You use Resource Modules, Resource Templates, and Resource Handlers, to configure RESTful Services as implemented by Oracle REST Data Services (ORDS).

7.1.1 RESTful Service Configuration Requirements

Configuration requirements for exposing RESTful Services to external systems.

You must meet the following requirements for the RESTful Service utility to be available and function:

  • Your Oracle Application Express configuration includes Oracle REST Data Services (ORDS) 19.x or later.

    Note:

    The Oracle XML DB HTTP Server with the embedded PL/SQL gateway and Oracle HTTP Server with mod_plsql do NOT support RESTful Services.
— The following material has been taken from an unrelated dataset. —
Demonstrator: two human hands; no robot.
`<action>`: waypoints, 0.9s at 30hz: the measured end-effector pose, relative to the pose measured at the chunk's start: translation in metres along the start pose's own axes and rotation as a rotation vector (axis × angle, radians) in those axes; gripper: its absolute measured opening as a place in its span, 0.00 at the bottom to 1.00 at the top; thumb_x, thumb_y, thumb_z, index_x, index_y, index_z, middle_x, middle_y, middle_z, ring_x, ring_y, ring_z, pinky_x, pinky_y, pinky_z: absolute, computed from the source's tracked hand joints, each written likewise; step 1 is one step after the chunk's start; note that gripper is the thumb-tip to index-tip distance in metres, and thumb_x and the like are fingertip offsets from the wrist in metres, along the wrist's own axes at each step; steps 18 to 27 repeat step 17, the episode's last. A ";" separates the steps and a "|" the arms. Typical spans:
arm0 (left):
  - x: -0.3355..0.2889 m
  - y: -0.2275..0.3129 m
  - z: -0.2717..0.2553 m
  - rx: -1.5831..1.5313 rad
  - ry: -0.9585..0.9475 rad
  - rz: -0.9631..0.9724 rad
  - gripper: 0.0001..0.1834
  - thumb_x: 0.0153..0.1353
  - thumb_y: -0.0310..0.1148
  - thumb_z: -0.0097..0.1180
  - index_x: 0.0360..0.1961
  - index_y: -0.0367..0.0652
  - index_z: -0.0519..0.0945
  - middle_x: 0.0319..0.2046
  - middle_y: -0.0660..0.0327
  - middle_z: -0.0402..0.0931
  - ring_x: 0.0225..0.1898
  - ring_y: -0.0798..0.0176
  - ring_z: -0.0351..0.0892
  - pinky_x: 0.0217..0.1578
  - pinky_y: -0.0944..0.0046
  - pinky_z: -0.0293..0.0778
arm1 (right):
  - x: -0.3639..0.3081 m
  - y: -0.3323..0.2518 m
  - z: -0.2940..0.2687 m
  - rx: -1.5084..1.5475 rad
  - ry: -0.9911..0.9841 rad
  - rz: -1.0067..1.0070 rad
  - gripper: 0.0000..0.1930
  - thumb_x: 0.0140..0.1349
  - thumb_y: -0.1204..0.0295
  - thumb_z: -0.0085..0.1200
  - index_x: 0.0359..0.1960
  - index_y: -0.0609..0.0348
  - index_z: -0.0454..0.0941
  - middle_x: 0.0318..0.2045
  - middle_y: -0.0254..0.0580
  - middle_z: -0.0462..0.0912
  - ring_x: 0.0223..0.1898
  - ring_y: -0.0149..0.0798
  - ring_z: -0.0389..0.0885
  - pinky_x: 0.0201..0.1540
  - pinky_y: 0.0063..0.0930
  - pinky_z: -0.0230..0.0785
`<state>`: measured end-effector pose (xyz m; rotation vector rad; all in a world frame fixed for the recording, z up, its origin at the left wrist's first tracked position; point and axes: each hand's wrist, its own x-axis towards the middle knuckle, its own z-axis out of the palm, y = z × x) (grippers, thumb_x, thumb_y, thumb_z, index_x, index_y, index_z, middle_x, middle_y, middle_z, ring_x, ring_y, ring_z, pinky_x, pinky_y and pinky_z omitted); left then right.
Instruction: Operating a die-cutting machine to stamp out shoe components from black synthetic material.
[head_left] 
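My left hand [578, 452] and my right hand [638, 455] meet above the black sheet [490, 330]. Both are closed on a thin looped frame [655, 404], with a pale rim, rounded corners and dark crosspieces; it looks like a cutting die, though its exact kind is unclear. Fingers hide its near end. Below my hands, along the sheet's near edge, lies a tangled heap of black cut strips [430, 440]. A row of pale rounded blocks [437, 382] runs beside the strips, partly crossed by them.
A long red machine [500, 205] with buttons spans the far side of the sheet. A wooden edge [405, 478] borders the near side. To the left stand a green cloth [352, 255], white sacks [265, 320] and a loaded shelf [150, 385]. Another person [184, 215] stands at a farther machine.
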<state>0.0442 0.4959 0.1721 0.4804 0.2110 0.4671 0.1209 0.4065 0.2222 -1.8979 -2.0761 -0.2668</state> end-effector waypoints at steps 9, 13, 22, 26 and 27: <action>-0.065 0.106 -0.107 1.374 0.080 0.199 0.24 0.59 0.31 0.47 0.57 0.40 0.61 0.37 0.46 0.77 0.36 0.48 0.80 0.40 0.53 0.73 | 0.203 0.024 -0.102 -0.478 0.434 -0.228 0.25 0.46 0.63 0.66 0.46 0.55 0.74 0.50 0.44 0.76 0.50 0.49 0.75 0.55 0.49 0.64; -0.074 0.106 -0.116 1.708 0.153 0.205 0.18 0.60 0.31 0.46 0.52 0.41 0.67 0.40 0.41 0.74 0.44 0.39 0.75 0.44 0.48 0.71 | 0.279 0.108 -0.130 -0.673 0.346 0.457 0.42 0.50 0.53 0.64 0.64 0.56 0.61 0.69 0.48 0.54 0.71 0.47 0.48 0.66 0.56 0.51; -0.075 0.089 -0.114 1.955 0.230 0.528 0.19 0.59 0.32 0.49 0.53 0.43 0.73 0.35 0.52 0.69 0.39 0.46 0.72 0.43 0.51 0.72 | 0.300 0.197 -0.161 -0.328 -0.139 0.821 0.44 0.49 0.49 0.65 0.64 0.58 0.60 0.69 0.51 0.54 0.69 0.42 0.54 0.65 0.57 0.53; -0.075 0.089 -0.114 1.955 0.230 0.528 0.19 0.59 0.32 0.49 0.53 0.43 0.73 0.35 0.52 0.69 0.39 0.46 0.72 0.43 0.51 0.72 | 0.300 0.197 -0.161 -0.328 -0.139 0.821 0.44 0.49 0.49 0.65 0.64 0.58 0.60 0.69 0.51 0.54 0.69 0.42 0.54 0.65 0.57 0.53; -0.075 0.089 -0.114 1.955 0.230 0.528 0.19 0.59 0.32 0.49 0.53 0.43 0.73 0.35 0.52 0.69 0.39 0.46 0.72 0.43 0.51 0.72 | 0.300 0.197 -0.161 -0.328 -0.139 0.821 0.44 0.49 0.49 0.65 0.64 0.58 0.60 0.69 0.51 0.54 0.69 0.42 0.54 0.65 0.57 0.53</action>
  • An administrator has enabled RESTful Services either at the workspace or instance-level as described in Controlling RESTful Services for a Workspace and Enabling RESTful Services for an Instance in Oracle Application Express Administration Guide

Support for Existing RESTful Services from Earlier Releases

Prior to Oracle Application Express release 18.1, the metadata for Application Express based RESTful Services are defined in the core Oracle Application Express metadata repository.

As Oracle moves toward a unified RESTful Services repository based on Oracle REST Data Services (ORDS), you need to migrate RESTful Services previously defined in Oracle Application Express to the ORDS-based repository.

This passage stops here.